Your task —
From the first line onward, reproduce the records exactly; the final line to include is the one holding "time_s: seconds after".

Data extracted from a collection
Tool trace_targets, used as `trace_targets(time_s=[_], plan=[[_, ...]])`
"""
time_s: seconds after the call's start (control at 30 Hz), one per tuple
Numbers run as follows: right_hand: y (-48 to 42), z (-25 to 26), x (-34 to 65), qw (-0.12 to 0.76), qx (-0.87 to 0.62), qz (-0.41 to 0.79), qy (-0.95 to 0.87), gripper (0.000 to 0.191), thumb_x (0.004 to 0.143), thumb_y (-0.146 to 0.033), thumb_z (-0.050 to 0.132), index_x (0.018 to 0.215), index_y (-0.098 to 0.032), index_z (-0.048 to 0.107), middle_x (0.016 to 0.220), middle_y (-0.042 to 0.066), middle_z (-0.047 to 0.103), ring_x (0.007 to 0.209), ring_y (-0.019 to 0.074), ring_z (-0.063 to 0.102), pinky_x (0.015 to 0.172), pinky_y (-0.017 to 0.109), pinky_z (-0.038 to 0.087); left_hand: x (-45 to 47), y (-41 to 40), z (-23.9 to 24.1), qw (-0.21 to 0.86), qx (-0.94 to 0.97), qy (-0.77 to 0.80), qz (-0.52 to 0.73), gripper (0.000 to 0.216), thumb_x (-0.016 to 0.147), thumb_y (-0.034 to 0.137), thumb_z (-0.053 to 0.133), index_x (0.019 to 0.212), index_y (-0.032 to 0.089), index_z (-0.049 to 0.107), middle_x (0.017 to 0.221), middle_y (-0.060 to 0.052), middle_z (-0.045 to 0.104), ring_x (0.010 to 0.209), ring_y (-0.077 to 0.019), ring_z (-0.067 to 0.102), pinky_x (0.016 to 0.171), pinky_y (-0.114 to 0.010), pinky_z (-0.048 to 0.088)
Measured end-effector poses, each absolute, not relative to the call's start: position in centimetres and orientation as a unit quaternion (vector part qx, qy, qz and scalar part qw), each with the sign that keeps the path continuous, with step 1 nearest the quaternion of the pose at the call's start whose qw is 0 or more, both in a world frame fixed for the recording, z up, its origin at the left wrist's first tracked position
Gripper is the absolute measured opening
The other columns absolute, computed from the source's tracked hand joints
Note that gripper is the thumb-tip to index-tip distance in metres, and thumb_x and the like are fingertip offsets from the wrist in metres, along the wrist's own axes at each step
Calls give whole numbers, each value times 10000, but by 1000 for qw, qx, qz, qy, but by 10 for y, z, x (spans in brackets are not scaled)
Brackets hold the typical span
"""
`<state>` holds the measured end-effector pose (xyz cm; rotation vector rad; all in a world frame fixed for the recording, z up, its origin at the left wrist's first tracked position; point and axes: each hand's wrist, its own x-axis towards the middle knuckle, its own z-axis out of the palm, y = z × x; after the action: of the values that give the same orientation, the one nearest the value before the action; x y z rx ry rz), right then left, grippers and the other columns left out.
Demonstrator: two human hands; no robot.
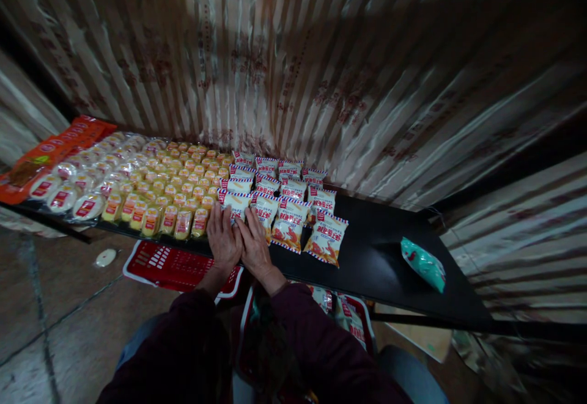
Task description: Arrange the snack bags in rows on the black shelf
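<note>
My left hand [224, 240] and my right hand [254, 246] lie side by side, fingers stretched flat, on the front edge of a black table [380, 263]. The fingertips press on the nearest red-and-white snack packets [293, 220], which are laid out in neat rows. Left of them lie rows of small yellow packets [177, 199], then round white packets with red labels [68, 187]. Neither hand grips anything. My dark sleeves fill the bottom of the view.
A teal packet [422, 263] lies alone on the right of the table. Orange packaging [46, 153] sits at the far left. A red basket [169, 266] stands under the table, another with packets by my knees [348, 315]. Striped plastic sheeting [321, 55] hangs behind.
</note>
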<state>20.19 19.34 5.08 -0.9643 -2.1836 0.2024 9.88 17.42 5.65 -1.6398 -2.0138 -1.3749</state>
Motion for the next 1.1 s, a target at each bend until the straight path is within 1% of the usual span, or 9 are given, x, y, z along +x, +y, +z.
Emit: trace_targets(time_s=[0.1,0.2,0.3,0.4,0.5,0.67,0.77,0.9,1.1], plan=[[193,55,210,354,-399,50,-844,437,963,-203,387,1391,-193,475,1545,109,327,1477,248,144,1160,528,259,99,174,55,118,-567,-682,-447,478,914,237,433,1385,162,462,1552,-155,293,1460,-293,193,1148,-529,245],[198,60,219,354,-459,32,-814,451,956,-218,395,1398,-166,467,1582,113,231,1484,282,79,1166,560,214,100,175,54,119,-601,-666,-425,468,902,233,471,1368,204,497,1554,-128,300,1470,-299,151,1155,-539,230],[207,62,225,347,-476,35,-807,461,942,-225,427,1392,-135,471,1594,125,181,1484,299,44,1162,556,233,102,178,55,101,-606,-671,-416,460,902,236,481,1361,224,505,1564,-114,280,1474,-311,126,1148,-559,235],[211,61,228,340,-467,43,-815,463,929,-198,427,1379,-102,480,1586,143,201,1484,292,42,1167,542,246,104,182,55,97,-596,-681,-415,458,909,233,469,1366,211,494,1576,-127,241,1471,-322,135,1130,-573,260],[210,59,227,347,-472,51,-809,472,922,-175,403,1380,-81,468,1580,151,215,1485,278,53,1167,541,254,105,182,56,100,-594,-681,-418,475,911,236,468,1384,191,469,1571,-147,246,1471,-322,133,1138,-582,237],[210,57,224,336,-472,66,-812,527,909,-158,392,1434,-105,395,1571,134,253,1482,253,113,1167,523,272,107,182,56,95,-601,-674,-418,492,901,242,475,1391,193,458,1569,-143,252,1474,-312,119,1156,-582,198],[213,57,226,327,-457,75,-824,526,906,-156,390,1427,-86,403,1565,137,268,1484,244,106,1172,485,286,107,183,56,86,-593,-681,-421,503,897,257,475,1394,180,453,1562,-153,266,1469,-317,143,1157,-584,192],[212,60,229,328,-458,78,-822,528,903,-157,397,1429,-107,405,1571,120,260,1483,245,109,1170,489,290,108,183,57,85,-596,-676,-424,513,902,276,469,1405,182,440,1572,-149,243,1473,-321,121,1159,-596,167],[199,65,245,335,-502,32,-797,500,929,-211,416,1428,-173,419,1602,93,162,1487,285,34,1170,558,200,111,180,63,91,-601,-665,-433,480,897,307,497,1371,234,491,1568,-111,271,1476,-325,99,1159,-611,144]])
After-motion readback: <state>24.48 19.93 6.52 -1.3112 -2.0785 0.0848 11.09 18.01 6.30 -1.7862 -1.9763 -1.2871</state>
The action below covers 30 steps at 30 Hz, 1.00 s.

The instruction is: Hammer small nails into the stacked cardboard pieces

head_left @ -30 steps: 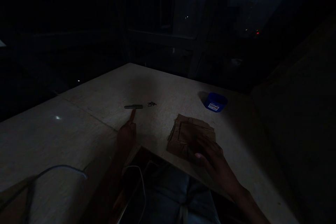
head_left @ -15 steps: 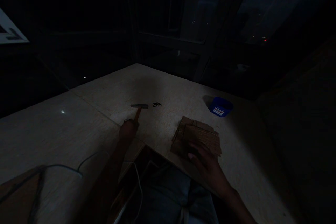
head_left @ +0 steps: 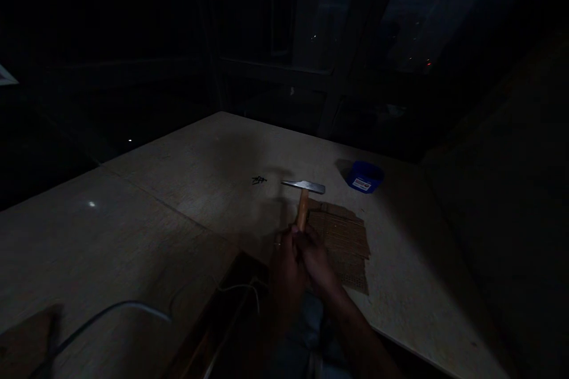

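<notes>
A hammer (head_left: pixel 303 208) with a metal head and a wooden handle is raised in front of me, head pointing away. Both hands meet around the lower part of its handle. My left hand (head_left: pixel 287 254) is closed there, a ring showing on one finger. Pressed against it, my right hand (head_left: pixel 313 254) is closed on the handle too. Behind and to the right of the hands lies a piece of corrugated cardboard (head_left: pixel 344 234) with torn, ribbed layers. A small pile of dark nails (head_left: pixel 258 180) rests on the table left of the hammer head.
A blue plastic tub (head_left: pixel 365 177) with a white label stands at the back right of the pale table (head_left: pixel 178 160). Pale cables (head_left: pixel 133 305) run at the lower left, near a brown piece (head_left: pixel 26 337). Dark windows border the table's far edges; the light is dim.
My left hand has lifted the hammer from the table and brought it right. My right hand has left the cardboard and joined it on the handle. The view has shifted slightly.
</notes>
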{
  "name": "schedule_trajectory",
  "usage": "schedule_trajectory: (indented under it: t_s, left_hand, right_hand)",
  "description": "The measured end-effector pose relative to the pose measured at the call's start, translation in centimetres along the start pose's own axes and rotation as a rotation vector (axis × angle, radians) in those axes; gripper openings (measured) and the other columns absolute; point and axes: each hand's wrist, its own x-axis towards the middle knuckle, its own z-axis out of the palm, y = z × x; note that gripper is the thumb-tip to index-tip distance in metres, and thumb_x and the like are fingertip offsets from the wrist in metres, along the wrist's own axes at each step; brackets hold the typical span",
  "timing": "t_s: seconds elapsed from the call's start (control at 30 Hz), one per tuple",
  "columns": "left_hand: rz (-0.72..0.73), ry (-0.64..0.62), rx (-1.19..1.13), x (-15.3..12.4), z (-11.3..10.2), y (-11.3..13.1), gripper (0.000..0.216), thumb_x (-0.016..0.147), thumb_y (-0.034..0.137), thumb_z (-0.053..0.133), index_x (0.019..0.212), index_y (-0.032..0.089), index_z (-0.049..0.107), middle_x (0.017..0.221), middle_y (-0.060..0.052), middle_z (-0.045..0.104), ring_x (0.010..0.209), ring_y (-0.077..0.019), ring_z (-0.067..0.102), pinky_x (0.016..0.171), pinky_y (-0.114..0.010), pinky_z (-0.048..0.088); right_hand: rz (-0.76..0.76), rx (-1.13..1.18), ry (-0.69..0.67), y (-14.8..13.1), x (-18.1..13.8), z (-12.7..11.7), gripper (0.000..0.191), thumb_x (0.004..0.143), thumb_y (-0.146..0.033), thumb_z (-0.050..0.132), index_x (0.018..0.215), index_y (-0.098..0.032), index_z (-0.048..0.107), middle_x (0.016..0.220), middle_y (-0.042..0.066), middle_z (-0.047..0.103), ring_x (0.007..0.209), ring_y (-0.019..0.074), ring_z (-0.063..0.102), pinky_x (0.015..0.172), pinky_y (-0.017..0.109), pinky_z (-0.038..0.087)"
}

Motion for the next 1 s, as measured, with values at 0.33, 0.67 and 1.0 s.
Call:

Answer section —
Tool trace_targets, used as `trace_targets(time_s=[_], plan=[[_, ...]])`
"""
time_s: seconds after the call's start (control at 30 Hz), one per tuple

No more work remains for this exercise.